● **Your objective**
Reproduce exactly, from the data that follows, the line with "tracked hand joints", the line with "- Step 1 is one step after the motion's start", and every line that lies between them.
--- Given material ---
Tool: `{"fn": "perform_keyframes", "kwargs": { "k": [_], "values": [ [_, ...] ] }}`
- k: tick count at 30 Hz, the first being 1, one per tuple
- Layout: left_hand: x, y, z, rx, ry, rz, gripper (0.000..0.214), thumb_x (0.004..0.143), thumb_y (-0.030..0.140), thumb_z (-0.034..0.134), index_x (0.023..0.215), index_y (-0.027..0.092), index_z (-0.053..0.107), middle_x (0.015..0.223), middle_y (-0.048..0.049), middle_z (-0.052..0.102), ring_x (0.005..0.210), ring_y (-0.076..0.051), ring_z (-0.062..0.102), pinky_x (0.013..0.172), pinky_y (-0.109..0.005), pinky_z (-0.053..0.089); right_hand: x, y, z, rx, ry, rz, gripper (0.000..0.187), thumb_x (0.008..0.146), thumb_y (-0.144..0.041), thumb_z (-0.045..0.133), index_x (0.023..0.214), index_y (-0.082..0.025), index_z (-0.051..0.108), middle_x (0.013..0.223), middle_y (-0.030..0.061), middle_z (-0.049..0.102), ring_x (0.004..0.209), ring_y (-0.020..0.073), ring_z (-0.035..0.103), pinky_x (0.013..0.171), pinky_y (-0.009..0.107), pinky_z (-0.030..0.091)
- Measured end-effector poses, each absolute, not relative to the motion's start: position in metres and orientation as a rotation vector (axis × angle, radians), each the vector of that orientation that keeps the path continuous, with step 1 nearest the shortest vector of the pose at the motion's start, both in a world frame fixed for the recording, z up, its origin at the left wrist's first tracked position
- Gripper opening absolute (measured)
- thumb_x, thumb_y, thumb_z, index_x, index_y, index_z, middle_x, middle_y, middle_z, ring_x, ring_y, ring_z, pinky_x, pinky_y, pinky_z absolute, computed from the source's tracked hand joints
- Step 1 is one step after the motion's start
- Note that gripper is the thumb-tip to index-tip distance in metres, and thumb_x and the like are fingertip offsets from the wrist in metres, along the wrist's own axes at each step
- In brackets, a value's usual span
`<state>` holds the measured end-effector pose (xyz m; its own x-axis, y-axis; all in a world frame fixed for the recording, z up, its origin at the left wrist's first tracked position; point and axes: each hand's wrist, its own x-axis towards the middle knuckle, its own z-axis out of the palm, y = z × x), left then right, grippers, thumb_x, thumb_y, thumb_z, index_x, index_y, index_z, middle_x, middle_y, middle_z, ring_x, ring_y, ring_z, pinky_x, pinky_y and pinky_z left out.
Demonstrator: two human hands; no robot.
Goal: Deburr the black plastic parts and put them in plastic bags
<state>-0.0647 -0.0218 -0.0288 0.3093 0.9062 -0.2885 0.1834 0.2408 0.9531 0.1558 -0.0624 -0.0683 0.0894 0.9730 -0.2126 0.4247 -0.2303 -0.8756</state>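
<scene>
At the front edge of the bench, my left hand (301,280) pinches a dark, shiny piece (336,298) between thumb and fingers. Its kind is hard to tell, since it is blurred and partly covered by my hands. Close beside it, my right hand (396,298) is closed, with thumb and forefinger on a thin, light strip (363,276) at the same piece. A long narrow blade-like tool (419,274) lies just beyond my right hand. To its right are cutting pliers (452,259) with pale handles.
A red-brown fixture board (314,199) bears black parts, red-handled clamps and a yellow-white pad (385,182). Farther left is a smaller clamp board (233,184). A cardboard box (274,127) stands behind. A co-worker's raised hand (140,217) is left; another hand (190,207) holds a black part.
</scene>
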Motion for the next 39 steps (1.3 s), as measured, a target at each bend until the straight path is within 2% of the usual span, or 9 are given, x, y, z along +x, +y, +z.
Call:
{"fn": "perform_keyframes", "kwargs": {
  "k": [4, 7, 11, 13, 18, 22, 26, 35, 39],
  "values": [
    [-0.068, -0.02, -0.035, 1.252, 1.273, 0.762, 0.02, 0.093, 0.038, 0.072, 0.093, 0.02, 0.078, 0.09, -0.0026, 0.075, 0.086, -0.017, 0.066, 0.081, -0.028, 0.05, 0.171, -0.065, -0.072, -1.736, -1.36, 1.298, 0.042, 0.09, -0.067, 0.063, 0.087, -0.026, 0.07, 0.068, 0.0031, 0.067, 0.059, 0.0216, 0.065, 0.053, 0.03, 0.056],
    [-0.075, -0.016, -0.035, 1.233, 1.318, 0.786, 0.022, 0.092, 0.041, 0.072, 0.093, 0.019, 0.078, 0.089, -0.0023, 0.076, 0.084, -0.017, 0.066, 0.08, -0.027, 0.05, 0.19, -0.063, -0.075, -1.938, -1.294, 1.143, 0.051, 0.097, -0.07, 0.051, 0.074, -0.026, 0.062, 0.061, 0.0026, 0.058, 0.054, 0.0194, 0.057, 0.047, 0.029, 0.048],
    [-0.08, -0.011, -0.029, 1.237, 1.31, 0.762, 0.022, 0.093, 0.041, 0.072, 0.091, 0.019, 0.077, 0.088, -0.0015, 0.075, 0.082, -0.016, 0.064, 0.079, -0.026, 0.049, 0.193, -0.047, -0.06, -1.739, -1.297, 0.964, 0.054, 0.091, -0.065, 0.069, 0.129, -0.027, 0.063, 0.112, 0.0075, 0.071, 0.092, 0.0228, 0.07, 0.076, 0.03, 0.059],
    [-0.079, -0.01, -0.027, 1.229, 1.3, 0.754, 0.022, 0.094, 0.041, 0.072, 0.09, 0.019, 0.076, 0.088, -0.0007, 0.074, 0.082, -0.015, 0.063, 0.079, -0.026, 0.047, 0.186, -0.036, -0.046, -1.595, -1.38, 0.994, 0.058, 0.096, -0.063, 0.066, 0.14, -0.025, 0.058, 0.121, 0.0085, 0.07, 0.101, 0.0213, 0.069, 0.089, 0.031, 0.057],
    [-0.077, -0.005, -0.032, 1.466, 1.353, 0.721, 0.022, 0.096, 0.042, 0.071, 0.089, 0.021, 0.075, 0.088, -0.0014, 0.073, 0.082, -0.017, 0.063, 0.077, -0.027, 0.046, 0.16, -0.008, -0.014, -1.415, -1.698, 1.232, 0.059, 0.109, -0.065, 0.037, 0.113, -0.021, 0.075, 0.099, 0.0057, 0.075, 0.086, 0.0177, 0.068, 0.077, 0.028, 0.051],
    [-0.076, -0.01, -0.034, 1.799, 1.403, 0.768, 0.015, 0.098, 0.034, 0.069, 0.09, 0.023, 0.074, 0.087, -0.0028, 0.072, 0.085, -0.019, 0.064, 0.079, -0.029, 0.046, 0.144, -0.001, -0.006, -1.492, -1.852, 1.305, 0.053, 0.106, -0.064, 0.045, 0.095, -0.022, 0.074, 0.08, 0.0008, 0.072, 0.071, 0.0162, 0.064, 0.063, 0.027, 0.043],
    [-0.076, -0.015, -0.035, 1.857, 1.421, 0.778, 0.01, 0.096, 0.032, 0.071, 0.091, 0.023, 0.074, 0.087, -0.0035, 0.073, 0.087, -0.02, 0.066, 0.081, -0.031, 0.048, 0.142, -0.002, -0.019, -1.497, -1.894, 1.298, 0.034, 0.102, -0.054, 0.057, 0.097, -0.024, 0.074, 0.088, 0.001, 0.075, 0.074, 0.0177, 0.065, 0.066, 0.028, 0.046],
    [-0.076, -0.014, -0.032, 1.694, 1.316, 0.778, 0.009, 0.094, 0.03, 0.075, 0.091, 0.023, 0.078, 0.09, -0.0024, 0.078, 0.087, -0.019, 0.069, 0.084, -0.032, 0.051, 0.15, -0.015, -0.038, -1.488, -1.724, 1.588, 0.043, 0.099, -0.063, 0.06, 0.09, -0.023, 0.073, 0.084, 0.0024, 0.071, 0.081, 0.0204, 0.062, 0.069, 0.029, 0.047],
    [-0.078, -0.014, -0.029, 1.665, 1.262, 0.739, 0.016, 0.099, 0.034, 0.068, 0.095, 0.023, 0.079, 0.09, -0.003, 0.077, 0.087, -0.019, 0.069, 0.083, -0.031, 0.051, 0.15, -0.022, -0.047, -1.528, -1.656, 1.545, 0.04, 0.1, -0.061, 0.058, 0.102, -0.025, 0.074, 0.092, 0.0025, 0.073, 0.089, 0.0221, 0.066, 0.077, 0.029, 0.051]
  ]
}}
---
● **Task output**
- thumb_x, thumb_y, thumb_z, index_x, index_y, index_z, middle_x, middle_y, middle_z, ring_x, ring_y, ring_z, pinky_x, pinky_y, pinky_z absolute, computed from the source's tracked hand joints
- Step 1 is one step after the motion's start

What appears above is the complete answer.